After all , how many peasant children can eat real food and sleep in a real bed? Even as a grownup, he feels he is better, as he likes reading books and fancies fishing rather than vodka and lewd talk, which is the norm in an adult peasant class.
She petted and spoiled me, and did her best to take me out of my humble class and make a gentleman of me. I slept in bed, every day I ate a real dinner.
Another man will take no pleasure in anything but vodka and lewd talk, but when I have time I sit in a corner and read a book. I read and I weep and weep.
Maybe I am only a peasant by class, but in nature a noble gentleman.
And I am not fit for penal servitude! I am a refined man in delicate health.
The guards find it unsettling not being able to clearly label the man.
“God knows what to make of you. Peasant you are not, gentleman you are not, but some sort of a thing in between.”
But it is the man’s dreams that got to me. Here is a man, helpless and in a very fragile state who knows not how many days he has got left to live, but comes the opportunity to dream up a world where all of his problems miraculously go away, he forgets all his misery. In the process, he also infects his companions – who seem to be conjuring up their own little heavenly lives, daydreaming.

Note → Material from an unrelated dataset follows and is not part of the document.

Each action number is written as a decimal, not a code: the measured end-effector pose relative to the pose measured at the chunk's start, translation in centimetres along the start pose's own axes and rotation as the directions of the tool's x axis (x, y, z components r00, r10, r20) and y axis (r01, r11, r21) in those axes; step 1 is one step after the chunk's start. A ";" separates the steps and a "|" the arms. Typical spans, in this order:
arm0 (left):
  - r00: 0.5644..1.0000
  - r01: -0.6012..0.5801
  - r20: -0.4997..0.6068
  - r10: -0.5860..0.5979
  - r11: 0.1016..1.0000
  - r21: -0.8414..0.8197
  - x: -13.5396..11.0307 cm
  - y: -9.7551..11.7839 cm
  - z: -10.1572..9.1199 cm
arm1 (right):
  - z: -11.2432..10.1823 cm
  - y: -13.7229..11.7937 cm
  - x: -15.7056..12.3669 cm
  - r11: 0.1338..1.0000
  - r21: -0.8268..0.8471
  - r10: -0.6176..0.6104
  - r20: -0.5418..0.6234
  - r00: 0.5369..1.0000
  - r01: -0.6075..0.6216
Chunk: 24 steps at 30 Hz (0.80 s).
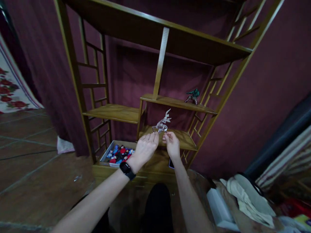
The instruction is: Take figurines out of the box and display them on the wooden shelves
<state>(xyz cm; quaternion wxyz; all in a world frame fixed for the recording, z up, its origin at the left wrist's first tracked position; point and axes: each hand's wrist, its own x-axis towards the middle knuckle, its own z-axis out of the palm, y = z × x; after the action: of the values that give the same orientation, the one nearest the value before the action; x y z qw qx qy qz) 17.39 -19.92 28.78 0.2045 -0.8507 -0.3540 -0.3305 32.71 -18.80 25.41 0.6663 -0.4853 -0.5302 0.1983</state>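
Note:
A clear glass deer figurine [160, 125] with tall antlers is held up in front of the wooden shelf unit [116, 112]. My left hand [147, 145], below a black wristwatch, is closed around its lower left part, and the fingertips are partly hidden. With fingers pinched, my right hand [172, 141] grips the figurine's lower right side. Behind the figurine lies a low shelf board [182, 137].
An open box [110, 144] of small red, blue and black figures sits at the lower left of the unit. A dark green figurine [193, 96] stands on the middle-right shelf. On the floor at right are a white box [221, 208] and cloths [247, 200].

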 end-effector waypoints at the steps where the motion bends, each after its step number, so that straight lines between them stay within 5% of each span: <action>1: 1.000 -0.009 0.019 0.008 1.000 0.009 -0.3 -0.1 0.0 | 0.4 0.4 -0.2 1.000 0.012 0.012 -0.002 1.000 -0.012; 10: 0.994 -0.052 0.102 0.046 0.997 0.057 -2.1 -0.7 -0.1 | 2.9 3.2 -1.5 0.992 0.093 0.082 0.019 0.996 -0.084; 24: 0.986 -0.114 0.134 0.099 0.988 0.106 -3.5 -1.0 0.4 | 2.9 4.5 -3.4 0.990 0.115 0.080 0.040 0.996 -0.084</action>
<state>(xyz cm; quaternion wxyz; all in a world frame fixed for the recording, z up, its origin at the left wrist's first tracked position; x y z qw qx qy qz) 14.93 -20.63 26.18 0.2466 -0.8749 -0.3385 -0.2433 30.03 -18.18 19.76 0.6751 -0.4636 -0.5091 0.2648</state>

There is no end of fish; and all sorts of wildfowl. And my greatest pleasure, brothers, is fishing. Give me no bread to eat, but let me sit with a fishhook.
The peasants called up a picture of a free life such as they had never lived; whether they vaguely recalled the images of stories heard long ago or whether notions of a free life had been handed down to them with their flesh and blood from far-off free ancestors, God knows!

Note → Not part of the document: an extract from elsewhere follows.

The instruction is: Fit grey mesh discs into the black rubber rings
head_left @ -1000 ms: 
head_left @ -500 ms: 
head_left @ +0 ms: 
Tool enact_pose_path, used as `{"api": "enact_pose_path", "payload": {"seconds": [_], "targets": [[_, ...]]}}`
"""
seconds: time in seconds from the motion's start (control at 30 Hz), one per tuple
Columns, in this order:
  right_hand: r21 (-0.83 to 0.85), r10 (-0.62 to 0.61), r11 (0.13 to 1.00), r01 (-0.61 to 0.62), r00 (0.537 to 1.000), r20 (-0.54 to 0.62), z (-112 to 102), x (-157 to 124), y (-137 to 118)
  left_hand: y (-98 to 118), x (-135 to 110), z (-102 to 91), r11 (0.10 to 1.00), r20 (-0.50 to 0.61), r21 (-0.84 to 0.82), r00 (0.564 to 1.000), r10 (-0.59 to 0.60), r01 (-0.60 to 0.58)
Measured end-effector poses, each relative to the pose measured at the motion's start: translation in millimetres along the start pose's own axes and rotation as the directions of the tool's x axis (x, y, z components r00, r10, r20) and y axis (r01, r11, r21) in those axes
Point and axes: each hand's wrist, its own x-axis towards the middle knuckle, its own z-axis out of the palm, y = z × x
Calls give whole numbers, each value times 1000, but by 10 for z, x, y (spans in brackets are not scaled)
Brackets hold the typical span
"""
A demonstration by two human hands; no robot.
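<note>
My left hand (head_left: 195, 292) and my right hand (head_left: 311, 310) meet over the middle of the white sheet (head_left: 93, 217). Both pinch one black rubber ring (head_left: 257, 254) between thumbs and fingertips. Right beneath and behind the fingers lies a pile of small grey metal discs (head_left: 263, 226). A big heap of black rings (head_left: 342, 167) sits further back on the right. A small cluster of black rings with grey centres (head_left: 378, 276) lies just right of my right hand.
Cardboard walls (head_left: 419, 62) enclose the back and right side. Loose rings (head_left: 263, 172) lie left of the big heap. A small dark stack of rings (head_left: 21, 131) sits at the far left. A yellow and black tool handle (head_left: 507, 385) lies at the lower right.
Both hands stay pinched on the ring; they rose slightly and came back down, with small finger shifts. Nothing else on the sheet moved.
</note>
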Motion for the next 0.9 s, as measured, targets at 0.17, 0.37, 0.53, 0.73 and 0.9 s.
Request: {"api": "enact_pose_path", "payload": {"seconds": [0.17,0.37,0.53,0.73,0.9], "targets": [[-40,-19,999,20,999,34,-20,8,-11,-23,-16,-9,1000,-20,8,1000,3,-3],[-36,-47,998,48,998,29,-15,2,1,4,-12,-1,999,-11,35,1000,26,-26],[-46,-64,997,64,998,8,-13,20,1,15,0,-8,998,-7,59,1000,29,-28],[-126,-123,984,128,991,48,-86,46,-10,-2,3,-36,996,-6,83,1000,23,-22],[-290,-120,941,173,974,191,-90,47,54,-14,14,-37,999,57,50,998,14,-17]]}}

The peasants were racking their brains in an effort to grasp their imagination of what can be grasped by none but God- that is, the vast expanse dividing them from the land of freedom.
Realizing that their dreams are as ridiculous as the tramp’s, who is on the verge of death, they shut their dreams out of their mind and force the tramp to do the same, reminding him cruelly of his impending fate.
How could you? Before you’d gone two hundred miles, you’d give up your soul to God. Just look at what a weakling you are! Here you’ve hardly gone five miles, and you can’t get your breath.
It’s better and practical to live in reality and keep the dreams at bay, the dreams that give them the feeling of fleeting bliss only to leave them thoroughly dissatisfied for much longer, knowing that they may never be able to realize them.
Although the story was heartbreaking, I seek solace in Chekhov’s words:
“We should show life neither as it is, nor as it should be, but as we see it in our dreams.”